Hopefully this helps clarify the difference between the two.


----------



## nichya (Jul 12, 2014)

Thank you @Shadow Logic, definitely a good read making them more clearly distinctive in my head. Unquestionably I use Ne, also it is very strong. The text you have shared makes it very clear, for example I never experience this:

"quickly perceiving the inner image that gave rise to this particular form of expression— the attack of vertigo. It sees the image of a tottering man pierced through the heart by an arrow. This image fascinates the intuitive activity; it is arrested by it, and seeks to explore every detail of it. It holds fast to the vision, observing with the liveliest interest how the picture changes, unfolds, and finally fades. The images appear as though detached from the subject, as though existing in themselves without any relation to him. "

chasing after every possibility in the teeming womb of the unconscious - sounds so cool  I would love to experience this


Yes this is totally my Ne and I can say it is a more conscious, well as much as the conscious goes anyway, process, or say more -actively engaged- rather than the passive nature of Ni "so intuition tries to apprehend the widest range of possibilities, since only through envisioning possibilities is intuition fully satisfied. constantly seeking fresh outlets and new possibilities in external life. "

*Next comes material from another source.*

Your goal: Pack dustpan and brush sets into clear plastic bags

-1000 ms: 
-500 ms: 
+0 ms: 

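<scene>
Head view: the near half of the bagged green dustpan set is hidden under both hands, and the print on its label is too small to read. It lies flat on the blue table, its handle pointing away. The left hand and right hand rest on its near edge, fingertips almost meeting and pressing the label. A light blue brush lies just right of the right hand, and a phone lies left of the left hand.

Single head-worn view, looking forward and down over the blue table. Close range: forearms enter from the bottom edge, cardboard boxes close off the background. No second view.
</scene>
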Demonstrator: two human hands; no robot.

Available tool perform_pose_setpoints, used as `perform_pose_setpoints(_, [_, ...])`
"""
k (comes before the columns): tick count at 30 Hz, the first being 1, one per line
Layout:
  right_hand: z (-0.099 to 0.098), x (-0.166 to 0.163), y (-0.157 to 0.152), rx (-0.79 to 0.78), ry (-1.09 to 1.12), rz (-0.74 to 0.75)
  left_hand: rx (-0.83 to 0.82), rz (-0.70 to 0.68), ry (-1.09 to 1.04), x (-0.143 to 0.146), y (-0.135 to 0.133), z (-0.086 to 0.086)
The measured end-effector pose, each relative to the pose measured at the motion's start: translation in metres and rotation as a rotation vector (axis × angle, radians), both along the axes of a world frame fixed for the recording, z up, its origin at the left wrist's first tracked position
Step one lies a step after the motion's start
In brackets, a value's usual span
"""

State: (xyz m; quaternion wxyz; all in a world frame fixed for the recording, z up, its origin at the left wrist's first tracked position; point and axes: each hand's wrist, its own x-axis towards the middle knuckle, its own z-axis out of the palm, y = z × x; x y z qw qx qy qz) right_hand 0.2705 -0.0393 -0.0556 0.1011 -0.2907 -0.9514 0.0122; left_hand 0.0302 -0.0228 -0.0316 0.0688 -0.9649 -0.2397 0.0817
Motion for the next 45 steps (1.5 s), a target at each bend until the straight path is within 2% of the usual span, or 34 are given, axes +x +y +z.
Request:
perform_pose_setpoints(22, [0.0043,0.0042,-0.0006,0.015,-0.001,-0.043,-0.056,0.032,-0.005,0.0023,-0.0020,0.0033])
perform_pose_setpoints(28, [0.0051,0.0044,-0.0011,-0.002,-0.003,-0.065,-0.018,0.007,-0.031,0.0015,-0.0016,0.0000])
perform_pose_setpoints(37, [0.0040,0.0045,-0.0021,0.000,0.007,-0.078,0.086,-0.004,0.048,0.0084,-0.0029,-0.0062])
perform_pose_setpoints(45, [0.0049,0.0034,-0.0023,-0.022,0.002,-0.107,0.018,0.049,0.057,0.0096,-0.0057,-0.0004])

I think the discussions in the forum perhaps are misleading or perhaps Ni users can not express it fully like I can't ever express my Fi fully. Indeed trying to explain intuition sounds very challenging as it feels like a different dimension. I think I was mislead by expressions like -psychic moments- such as having this hunch that something is going to happen or feeling that someone needs you or sensing a text to your phone before it actually arrives (this might be in fact scientific though, I mean maybe it has something to do with the electromagnetic activity and the delay time of your phone notifying you such as blinking lights and ringing) or thinking about a person you haven't seen for long and they decide to contact you on that day, or this bonding I feel which is very rare, I just wake up in the middle of the night with no reason with a heavy feeling and I find this person I feel bonded with awake or online even when they are physically away, or having dreams with key people or concepts before major events..may sound not in context but these are very common in the INFJ Ni threads. Well maybe this part is something in common for intuitives, because it sure does not sound like a typical function, at least not Ne for sure. collective unconscious? Shrugs*

and then there is the symbolism, it is nowhere near like the tarot card experience of Ni as above but sometimes I have a hunch about things, occurrences, seemingly coincidences, so much so that I believe the universe is trying to talk to me. But it is nowhere near having a clear vision. Usually, I justify these hunches in time. Say I feel uneasy about a person or say I have the most peculiar timing for unexpected events that changes the sequence of following events and my interaction with people, usually justified in time and sometimes I realize it was the first subtle step to opportunities I meet later on. So I think it is either leading me to a path of new opportunities and sometimes in form of protection, which I usually skip to later on feel I should have listened my hunches. I sometimes dig that further and get myself in irrational beliefs and explanations though. Moreover I go ahead and try to fix them by those means at times, knowing that they are not related to my life in a rational view. It is good though, usually makes me want to donate and help people or go to places and events because I have this hunch something will follow. Maybe I am slightly crazy lol 

Also I am not sure if evaluating functions separately makes sense at all but like I have mentioned my Ni seems to be very high right after my Ne, so I was wondering how it could be affecting my life as a highly used critical parent. I also wonder if this is what makes me feel alien to some INFPs, not having the typical order of FiNeSi. Well actually I am convinced that 16 types is just an overly optimistic statistical effort to lump similar people together and differentiate the differences, well it works but to a degree perhaps.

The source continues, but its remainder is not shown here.